Two days after he was sent home from a Dallas hospital, the man who is the first person to be diagnosed with Ebola in the United States was seen vomiting on the ground outside an apartment complex as he was bundled into an ambulance.
The Dallas Ebola case, involving a man who flew back to the United States last month from Liberia, has prompted national concern over the potential for a wider spread of the deadly virus from West Africa, where at least 3,338 people have died in the worst outbreak on record.
U.S. health officials have said the country’s healthcare system is well prepared to contain any spread of Ebola through careful tracking of people who had contact with the patient and appropriate care for those admitted to hospital.

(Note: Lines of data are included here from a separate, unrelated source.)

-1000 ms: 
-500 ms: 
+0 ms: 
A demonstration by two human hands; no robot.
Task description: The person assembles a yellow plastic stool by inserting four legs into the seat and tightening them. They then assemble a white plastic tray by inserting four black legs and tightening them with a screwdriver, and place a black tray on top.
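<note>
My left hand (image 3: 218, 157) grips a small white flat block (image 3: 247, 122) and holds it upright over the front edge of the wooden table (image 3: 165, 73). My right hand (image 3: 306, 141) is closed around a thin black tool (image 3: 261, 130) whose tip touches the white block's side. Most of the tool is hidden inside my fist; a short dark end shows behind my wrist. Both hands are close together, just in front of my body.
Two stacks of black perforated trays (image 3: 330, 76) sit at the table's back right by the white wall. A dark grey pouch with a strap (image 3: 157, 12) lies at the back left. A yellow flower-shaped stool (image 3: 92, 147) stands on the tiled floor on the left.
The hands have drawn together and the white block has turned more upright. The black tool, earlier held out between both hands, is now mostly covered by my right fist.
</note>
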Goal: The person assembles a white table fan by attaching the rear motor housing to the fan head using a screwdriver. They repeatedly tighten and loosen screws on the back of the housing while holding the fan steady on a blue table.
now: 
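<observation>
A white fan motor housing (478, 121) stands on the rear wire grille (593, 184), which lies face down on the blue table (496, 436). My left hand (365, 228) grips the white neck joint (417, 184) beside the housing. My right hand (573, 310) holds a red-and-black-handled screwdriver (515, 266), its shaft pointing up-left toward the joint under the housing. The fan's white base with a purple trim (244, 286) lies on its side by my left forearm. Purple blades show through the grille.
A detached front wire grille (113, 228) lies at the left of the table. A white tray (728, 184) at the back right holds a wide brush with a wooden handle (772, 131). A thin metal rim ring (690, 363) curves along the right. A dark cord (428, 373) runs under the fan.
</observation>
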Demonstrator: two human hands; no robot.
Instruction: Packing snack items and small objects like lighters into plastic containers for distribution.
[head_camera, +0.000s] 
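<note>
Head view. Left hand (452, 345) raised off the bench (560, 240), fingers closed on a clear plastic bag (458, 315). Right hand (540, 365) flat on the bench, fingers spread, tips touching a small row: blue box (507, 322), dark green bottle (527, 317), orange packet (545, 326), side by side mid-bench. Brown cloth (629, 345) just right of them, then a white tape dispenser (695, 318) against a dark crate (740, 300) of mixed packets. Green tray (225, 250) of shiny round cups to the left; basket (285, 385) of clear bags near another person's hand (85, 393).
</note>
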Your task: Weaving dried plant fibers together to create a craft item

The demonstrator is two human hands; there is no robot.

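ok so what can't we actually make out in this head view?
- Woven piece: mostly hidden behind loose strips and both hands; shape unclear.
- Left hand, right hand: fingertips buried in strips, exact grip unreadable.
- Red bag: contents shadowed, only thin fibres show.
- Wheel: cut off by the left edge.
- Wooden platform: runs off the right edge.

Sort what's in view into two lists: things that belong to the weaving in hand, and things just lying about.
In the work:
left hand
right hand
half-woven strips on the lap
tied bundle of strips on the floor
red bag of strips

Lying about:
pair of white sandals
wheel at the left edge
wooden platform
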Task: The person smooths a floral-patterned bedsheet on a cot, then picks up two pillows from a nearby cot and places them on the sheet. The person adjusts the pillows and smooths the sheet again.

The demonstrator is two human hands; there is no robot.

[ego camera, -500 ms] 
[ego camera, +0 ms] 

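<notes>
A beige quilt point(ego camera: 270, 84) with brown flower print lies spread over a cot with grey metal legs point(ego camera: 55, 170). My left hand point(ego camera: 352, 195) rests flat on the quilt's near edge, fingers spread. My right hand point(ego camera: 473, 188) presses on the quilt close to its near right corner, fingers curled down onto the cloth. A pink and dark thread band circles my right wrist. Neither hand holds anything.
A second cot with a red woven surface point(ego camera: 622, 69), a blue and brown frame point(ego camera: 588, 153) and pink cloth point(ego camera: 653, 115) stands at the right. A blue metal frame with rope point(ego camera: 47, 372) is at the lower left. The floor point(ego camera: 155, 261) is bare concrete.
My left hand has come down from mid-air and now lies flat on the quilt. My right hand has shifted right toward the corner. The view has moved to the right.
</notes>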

“His whole family was screaming. He got outside and he was throwing up all over the place,” resident Mesud Osmanovic, 21, said on Wednesday, describing the chaotic scene before the man was admitted to Texas Health Presbyterian Hospital on Sunday where he is in serious condition.
The hospital cited the stricken man’s privacy as the reason for not identifying him. However, Gee Melish, who said he was a family friend, identified the man as Thomas Eric Duncan.
The New York Times said that Duncan, in his mid-40s, helped transport a pregnant woman suffering from Ebola to a hospital in Liberia, where she was turned away for lack of space. Duncan helped bring the woman back to her family’s home and carried her into the house, where she later died, the newspaper reported.
Four days later Duncan left for the United States, the Times said, citing the woman’s parents and neighbors.
Texas health officials said that up to 18 people, including five children, had contact with the Ebola patient since he returned to the United States in late September. The children had gone to school early this week but have since been sent home and are being monitored for symptoms.
Ebola spreads through contact with bodily fluids such as blood or saliva, which health experts say limits its potential to infect others, unlike airborne diseases.
Still, the long window of time before patients exhibit signs of infection, such as fever, vomiting and diarrhea, means an infected person can travel without detection.
Airline and hotel company shares dropped sharply on U.S. markets on Wednesday over concerns that Ebola’s spread outside Africa might curtail travel.
Drugmakers with experimental Ebola treatments in the pipeline saw their shares rise.
The Dallas patient had initially sought treatment at Texas Health Presbyterian Hospital late last Thursday and was sent home with antibiotics rather than being observed further, even though he told a nurse he had recently returned from West Africa. By Sunday, he needed an ambulance to return to the same hospital, where he was admitted.
A nurse asked about the travel as part of a triage checklist and was told about it. “Regretfully, that information was not fully communicated throughout the full teams. As a result, the full import of that information wasn’t factored into the full decision making,” Texas hospital official Mark Lester said.
Infectious disease experts said that time gap represented a critical missed opportunity that may have led others to be exposed to the virus.
At the apartment complex, Osmanovic said he met the man three times over the years when he was visiting his family. Most of the neighborhood is from Liberia, Somalia or Sudan. Osmanovic is from Bosnia.
The only sign on Wednesday of the family’s presence was someone occasionally pulling back the white blinds to peek out into the parking lot. A security officer blocked the entrance to the complex, with instructions only to let residents in and out.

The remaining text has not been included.